Około godz. 17 policjanci z Lipna zostali wezwani do wypadku w miejscowości Strachoń w gminie Dobrzyń nad Wisłą. 18-letni kierujący nie dostosował prędkości do warunków drogowych i w wyniku nadmiernej prędkości stracił panowanie nad prowadzonym przez siebie BMW. Za łukiem drogi wpadł w poślizg, zjechał na przeciwległe pobocze i tyłem auta uderzył w drzewo. Młody kierowca z poważnymi obrażeniami trafił do szpitala.
Do drugiego zdarzenia doszło w Lipnie na ul. Kościuszki, około godz. 20.
Wezwani na miejsce policjanci ustalili, że kierujący motorowerem nie zachował odpowiedniej odległości od poprzedzającego do pojazdu. W wyniku tego, podczas hamowania pojazdów, 40-latek na motorowerze uderzył w tył Opla i się przewrócił. Mężczyzna wypadł na przeciwległy pas jezdni i wpadł, pod jadącego w przeciwnym kierunku Forda.
Na szczęście 40-latek po badaniach opuścił szpital.

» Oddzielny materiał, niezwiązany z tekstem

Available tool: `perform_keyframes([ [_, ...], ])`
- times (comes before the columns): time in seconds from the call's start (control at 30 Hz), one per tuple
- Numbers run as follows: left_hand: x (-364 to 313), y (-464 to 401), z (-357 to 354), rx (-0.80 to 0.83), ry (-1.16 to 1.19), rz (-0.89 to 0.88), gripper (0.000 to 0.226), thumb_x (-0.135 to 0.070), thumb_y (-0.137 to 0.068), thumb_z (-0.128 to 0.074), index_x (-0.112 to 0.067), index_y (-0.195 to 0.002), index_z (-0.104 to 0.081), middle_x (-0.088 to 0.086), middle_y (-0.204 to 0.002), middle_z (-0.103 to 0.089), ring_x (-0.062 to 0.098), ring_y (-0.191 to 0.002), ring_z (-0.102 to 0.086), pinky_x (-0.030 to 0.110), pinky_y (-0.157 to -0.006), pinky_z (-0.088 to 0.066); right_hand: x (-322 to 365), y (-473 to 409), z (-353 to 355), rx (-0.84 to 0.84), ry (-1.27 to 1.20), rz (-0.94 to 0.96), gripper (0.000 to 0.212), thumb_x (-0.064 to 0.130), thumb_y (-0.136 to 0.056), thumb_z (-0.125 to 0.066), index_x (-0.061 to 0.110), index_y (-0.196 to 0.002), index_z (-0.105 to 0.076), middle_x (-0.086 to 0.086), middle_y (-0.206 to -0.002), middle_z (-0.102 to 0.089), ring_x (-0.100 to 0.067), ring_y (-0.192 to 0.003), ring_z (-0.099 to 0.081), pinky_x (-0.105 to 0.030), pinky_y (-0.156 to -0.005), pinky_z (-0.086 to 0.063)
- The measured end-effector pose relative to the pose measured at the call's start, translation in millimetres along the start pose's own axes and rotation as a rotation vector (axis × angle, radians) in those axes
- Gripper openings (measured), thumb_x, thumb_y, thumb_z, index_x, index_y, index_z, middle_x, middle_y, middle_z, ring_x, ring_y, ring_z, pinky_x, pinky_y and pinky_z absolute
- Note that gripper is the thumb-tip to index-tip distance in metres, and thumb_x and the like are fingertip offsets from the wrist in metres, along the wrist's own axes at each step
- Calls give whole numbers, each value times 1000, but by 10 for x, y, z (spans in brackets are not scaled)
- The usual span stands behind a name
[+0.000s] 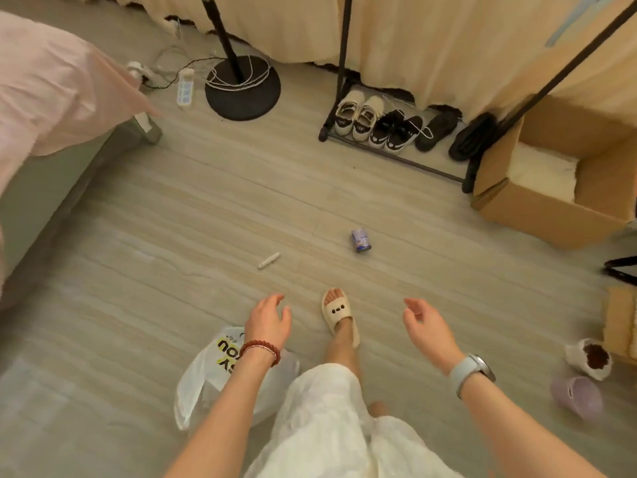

- Prawo o ruchu drogowym w artykule 19 nakłada na kierującego pojazdem obowiązek poruszania się z prędkością zapewniającą panowanie nad pojazdem, z uwzględnieniem warunków, w jakich ruch się odbywa, a w szczególności: rzeźby terenu, stanu i widoczności drogi, stanu i ładunku pojazdu, warunków atmosferycznych i natężenia ruchu. W punkcie drugim tego samego artykułu jest także nakaz utrzymywania miedzy pojazdami odstępu niezbędnego do uniknięcia zderzenia w razie hamowania lub zatrzymania się poprzedzającego pojazdu - przypomina kom. Małgorzata Małkińska, oficer prasowa KPP w Lipnie.